If the PPFM is too detailed then there is a danger that policyholders and/or sales
intermediaries could select against the company. For example, they could anticipate
changes to surrender benefits and switch funds in order to take advantage of this.

The company might not want to disclose some details to competitors.

A “customer friendly” version must also be produced and maintained. The company
must draw attention to this policyholder version, for example in its annual statements,
or make it available on the website.

It is necessary to appoint an independent assessor to ensure that the fund has been run
in compliance with the PPFM. They will also produce an annual report for the with
profits policyholders.

The independent assessor role could be provided by a with profits committee of the
company, an independent person with appropriate skills, or a report from a non-
executive director (if very small volume of business). It may be advisable to introduce
a With Profit Actuary role alongside the introduction of the PPFM.

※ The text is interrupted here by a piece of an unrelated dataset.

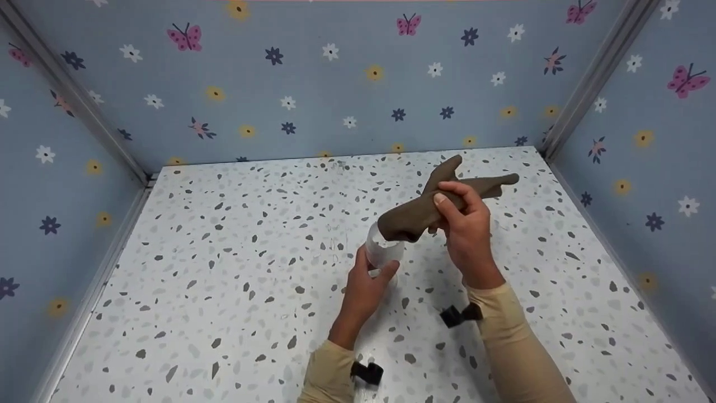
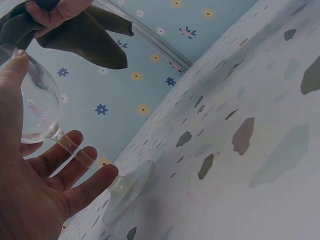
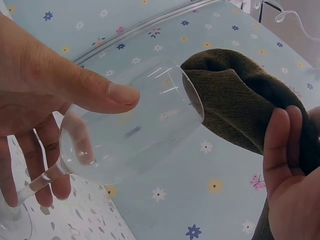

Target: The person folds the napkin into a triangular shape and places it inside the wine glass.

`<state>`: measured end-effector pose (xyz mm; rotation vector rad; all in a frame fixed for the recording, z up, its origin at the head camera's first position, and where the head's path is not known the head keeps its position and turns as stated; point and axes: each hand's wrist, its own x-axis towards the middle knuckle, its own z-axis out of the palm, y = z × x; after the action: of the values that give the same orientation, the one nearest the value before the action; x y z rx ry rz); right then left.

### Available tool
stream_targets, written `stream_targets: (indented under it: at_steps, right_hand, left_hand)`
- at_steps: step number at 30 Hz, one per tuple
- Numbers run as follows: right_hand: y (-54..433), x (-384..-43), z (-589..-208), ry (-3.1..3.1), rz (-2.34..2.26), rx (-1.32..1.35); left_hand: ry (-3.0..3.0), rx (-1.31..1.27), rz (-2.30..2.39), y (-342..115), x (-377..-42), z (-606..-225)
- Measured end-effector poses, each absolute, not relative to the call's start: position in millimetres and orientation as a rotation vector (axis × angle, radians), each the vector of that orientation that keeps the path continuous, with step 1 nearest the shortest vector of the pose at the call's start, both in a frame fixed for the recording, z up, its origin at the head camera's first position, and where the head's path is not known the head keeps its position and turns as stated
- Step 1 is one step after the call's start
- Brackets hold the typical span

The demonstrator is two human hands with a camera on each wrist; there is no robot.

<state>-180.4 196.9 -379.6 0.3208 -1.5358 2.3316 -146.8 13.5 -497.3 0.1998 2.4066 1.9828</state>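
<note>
My left hand [image 1: 366,285] holds a clear wine glass [image 3: 130,125], its thumb on the bowl and its fingers round the bowl and stem. The glass is tilted, with its rim toward my right hand; its round foot [image 2: 130,190] shows close over the table in the left wrist view. In my right hand [image 1: 467,229] a dark olive-brown cloth [image 1: 411,215] is gripped between thumb and fingers. One bunched end of the cloth covers part of the glass rim, and two loose ends stick out beyond the hand to the upper right.
Both hands work above a white speckled tabletop [image 1: 235,268]. Blue panels with flowers and butterflies [image 1: 335,78] stand at the back and both sides, with grey metal strips [image 1: 604,73] at the corners. A dark wrist camera [image 1: 367,372] is strapped to the left sleeve.
</note>
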Motion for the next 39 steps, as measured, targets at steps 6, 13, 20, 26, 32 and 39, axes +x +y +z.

The information provided to customers might generate higher volumes of queries or


put them off from investing.

A number of candidates found part (iii) difficult. Most identified the basic purpose of
the PPFM to give clear information to customers but that introducing this would
introduce cost and effort. Many also described how this works in a UK context and
associated requirements such as independent reports. However, few candidates
adequately discussed the practical advantages and disadvantages of the additional
disclosure such as increased confidence and sales or any of the practical issues such
increased as visibility of strategy to competitors.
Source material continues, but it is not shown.